A diferencia de la pura democracia –que Madison definía como aquella sociedad integrada por un pequeño número de ciudadanos que participaban directamente, a través de asambleas, en la administración de la res publica– la república era aquella “en la cual el esquema de la representación tiene lugar”. El hecho de que en la república se delegue el poder en “un cuerpo elegido de ciudadanos cuya sabiduría permite discernir mejor el verdadero interés de la nación”, era una de las razones que hacia deseable “engrandecer el territorio”. Cuanto mayor fuese la república, afirmaba James Madison, cada representante sería elegido por un mayor número de ciudadanos por lo que “sería más difícil que los candidatos deshonestos practicaran con éxito “las artes viciadas” de la política”. Además, aumentar la extensión del territorio de Estados Unidos posibilitaría la concurrencia de “una mayor variedad de partidos y de intereses”, siendo menos probable el triunfo de las facciones o grupos movidos por una pasión común. Para Madison, la diversidad, y posteriormente la fragmentación del poder propuesta por el sistema federal entre las instituciones federales y las de los diferentes estados, impedirían el triunfo de las temidas facciones que tanto harían peligrar la estabilidad de la nación. “En el gran tamaño y en la correcta estructura de la Unión (…) encontramos un remedio republicano para las enfermedades con más incidencia en los gobiernos republicanos”, concluía James Madison.
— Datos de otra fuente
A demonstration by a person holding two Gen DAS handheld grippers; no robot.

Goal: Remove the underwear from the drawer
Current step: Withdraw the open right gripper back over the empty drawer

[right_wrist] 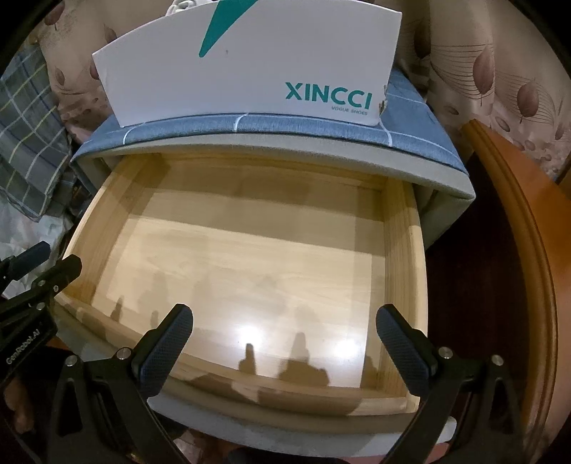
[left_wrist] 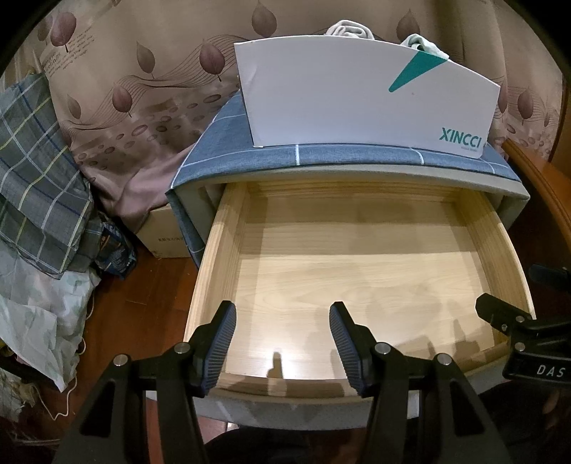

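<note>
The pale wooden drawer (left_wrist: 357, 271) (right_wrist: 249, 257) is pulled out, and its floor is bare in both wrist views. Above it, on the bedside cabinet, stands a white XINCCI shoe box (left_wrist: 357, 100) (right_wrist: 249, 71). Pale folded underwear (left_wrist: 348, 28) (right_wrist: 182, 4) shows over its rim. My left gripper (left_wrist: 282, 308) hangs open over the drawer's front left with nothing between its fingers. My right gripper (right_wrist: 285, 312) is open and wider, over the front right, also with nothing in it. Each gripper shows at the edge of the other's view: right gripper (left_wrist: 499, 314), left gripper (right_wrist: 53, 271).
A blue checked cloth (left_wrist: 221, 142) (right_wrist: 321, 125) covers the cabinet top. Plaid fabric (left_wrist: 39, 185) and a cardboard box (left_wrist: 160, 232) lie on the floor to the left. A leaf-patterned curtain (left_wrist: 142, 71) hangs behind. An orange wooden furniture edge (right_wrist: 517, 214) runs close on the right.
</note>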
El debate fue encarnecido. No sólo fue un teórico. Muchas veces la violencia inundó las calles. Y los federalistas debieron prometer pequeños cambios. Así a exigencia de Massachusetts y Maryland se comprometieron con incluir una Declaración de Derechos como primeras enmiendas de la Constitución.

Al producirse la ratificación de la Constitución federal, en 1789, las posiciones federalistas que vinculaban el crecimiento territorial con la virtud cívica y, por lo tanto, con la estabilidad política eran ya una realidad. Estaba claro que para Estados Unidos, que buscaba como joven nación republicana gloria y poder, su frontera debía y podía ser una frontera movible y expansiva.